TV Review: Anatomy of a Scandal

Premier-grade schlock and watchable with it. Who knows how much longer Netflix can afford stuff like this so enjoy Anatomy of a Scandal while you can

“I can think of three government blokes accused of similar things”

Whatever possessed me to watch a TV show about a governmental sex scandal this weekend? The way this current administration is going, this is sadly quite the evergreen opening line but that’s just the de Pfeffel of it all, for now at least.

Based on Sarah Vaughan’s novel, Anatomy of a Scandal landed on Netflix earlier this year, from the pens of David E Kelley and Melissa James Gibson. And I don’t think I’d registered just how glossily American it was going to be, it’s very much one with the former’s work on Big Little Lies and The Undoing.

Which is all fine and dandy, once I’d clocked that this was what I was watching. We’re in the moneyed halls of the sexy elite once again, dealing with a wrinkle in their charmed lives. James Whitehouse (Rupert Friend) is a Tory MP whose affair with a subordinate rocks the world of wife Sophie (Sienna Miller), who had thought their 12 year marriage was all good.

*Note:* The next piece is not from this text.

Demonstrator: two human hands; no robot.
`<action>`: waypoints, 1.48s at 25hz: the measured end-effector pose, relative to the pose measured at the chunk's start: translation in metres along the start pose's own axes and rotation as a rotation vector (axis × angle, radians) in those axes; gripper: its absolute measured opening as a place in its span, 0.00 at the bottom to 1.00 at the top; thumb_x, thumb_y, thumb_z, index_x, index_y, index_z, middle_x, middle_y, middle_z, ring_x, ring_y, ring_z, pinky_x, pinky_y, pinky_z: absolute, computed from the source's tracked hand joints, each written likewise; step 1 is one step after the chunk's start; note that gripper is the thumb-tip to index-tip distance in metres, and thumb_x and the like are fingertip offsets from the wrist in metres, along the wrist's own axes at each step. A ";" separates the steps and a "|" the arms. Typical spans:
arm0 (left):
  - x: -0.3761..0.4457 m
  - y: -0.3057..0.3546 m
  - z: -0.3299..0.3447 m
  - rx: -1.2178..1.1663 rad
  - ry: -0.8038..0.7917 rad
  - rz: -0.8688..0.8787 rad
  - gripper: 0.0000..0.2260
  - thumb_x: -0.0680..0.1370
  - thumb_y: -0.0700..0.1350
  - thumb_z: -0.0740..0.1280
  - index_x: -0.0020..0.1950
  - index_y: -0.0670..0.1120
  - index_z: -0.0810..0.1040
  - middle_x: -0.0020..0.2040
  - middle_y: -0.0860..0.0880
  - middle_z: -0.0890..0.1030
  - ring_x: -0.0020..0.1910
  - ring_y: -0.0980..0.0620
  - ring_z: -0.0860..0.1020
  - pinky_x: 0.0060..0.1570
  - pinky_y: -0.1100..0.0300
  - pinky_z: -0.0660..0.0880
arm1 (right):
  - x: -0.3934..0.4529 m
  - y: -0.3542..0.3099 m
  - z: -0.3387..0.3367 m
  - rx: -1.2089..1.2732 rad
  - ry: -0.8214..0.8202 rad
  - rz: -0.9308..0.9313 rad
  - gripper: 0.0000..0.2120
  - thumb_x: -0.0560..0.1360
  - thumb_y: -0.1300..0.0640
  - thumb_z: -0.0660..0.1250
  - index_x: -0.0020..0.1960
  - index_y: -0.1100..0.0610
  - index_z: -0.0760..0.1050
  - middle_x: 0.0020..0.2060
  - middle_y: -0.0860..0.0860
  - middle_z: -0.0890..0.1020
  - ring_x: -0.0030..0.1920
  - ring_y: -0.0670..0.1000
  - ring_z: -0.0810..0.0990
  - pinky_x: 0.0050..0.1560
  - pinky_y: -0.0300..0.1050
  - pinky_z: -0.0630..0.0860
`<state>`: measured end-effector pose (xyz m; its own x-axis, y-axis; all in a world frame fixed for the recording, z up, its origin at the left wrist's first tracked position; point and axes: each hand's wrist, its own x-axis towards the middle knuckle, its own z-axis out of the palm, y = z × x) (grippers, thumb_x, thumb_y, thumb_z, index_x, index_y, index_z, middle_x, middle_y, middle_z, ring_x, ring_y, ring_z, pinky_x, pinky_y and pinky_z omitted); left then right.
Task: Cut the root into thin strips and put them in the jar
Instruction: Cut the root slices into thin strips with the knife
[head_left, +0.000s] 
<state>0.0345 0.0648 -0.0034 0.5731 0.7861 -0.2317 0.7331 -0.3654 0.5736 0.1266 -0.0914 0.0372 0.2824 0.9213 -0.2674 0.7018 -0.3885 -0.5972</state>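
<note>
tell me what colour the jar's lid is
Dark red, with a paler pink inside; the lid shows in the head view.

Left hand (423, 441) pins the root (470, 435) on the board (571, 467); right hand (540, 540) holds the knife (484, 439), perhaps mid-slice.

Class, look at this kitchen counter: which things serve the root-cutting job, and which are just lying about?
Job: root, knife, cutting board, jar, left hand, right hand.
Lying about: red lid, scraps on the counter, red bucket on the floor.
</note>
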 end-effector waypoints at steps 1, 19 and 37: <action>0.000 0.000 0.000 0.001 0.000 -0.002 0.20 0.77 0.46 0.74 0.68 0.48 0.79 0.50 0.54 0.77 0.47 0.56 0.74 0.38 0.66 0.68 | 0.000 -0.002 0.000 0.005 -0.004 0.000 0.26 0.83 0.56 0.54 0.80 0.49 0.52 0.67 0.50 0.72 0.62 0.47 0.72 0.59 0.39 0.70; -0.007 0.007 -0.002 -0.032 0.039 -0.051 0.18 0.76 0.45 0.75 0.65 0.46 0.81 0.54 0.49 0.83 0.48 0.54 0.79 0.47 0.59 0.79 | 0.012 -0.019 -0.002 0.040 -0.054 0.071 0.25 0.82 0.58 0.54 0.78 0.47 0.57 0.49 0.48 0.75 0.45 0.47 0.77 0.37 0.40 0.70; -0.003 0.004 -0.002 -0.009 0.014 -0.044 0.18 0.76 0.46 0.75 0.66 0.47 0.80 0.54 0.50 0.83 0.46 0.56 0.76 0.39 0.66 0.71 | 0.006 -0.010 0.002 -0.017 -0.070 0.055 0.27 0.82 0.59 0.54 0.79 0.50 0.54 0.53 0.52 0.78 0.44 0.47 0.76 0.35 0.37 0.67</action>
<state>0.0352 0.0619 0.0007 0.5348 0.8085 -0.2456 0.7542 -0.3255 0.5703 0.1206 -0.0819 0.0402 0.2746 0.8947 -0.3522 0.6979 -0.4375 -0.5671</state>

That revelation is soon trumped by an accusation of rape though, and an engaging court case ensues with Michelle Dockery and Josette Simon as duelling QCs. Matters are undercut a little bit by repeated flashbacks to the Whitehouse’s Oxford days which eventually unfurl into a big mid-series *twist*.

So it is premier-grade schlock, laden with ludicrous dialogue and a self-important directorial style (SJ Clarkson) that really overeggs it. And it is all rather watchable without ever once really making you think about any of the issues that it skates over. Dockery and Simon are good fun, and Joshua McGuire Liz White and Phoebe Nicholls pop up briefy if entertainingly.

And Rupert Friend and Naomi Scott handle the interrogation-heavy scenes as well they can, with poor Sienna Miller too often reduced to reaction shots from the gallery. There’s hints of something interesting about power and manipulation but rarely explored deeply, the writing preferring to cheat with a too-easy ending. As I say though, highly watchable.